Further information as to watering and ventilation will be found in
Chapter VII
(page 45), but before we get anxious about just how to take care of plants we must know how to get them, and before getting them we must know what to give them to grow in--the plant's foundation. So for a little we must be content with those prosaic but altogether essential matters of soil, manures and fertilizers, which in the next chapter I shall try to make clear in as brief manner as possible.
CHAPTER III
SOILS, MANURES AND FERTILIZERS
The soil must furnish the whole foundation of plant life. For centuries those who have grown things have realized the vital importance of having the soil rich or well supplied with plant food; and if this is important in growing plants in the field or flower garden, where each vegetable or flower has from one to several cubic feet of earth in which to grow, how imperative it is to have rich soil in a pot or plant box where each plant may have but a few cubic inches!
But the trouble is not so much in knowing that plants should be given rich soil, as to know how to furnish it. I well remember my first attempt at making soil rich and thinking how I would surprise my grandmother, who worked about her plants in pots every day of her life, and still did not have them as big as they grew in the flower garden. I had seen the hired man put fertilizer on the garden. That was the secret! So I got a wooden box about two-thirds full of mellow garden earth, and filled most of the remaining space with fertilizer, well mixed into the soil, as I had seen him fix it. I remember that my anxiety was not that I get too much fertilizer in the soil, but that I would take so much out of the bag that it would be missed. Great indeed was my chagrin and disappointment, twelve hours after carefully setting out and watering my would-be prize plants, to notice that they had perceptibly turned yellow and wilted. And I certainly had made the soil rich.
So the problem is by no means as simple as might at first be supposed. Not only must sufficient plant food be added to the soil but it must be in certain forms, and neither too much nor too little may be given if the best results are to be attained.

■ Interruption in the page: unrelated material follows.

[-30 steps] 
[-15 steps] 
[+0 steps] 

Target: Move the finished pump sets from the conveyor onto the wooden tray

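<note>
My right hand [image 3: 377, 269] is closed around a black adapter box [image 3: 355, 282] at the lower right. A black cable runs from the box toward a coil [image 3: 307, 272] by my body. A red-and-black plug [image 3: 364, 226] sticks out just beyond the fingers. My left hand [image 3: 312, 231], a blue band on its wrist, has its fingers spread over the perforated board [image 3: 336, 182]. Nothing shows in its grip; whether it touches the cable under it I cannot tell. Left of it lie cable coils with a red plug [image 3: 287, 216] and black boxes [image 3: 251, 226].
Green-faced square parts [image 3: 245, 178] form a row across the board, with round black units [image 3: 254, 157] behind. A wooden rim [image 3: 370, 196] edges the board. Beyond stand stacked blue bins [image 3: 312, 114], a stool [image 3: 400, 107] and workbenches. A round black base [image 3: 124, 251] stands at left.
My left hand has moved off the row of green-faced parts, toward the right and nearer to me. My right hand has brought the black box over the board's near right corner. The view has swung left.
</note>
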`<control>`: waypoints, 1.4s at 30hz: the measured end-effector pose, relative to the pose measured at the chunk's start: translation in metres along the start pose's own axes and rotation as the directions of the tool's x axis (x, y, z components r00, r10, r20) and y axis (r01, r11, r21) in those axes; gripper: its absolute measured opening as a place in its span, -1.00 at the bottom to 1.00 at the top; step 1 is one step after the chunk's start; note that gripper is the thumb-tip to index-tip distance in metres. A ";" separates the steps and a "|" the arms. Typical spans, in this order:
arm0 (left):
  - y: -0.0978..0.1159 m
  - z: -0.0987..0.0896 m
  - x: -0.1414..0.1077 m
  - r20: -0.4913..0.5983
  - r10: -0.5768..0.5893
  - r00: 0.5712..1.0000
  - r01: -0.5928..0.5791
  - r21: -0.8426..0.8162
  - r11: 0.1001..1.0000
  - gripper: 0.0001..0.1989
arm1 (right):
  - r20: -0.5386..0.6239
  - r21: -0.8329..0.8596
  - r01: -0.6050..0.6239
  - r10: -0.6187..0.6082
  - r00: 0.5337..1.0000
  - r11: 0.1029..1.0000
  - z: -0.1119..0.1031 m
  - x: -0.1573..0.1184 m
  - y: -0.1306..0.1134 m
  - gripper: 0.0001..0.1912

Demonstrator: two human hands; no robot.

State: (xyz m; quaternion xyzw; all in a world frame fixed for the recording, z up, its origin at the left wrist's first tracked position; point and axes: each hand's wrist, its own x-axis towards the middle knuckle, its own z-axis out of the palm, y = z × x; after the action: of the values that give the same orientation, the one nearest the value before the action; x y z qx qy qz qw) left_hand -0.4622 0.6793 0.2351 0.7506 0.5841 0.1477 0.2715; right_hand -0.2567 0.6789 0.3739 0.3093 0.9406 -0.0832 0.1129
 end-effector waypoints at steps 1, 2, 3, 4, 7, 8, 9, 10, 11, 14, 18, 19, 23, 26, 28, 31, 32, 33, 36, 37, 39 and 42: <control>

Now it is a fact established beyond all dispute that not only food, but air and water, as well, must be supplied to the roots of growing plants; and this being the case, the mechanical condition of the soil in which the plant is to grow has a great deal to do with its success or failure. It must be what is termed a porous and friable soil--that is, one so light and open that water will drain through it without making it a compact, muddy mass. One of the things I noticed about my special fertilizer soil, mentioned above, was that it settled, after being watered, into a solid mass from which water would not drain and into which air could not penetrate.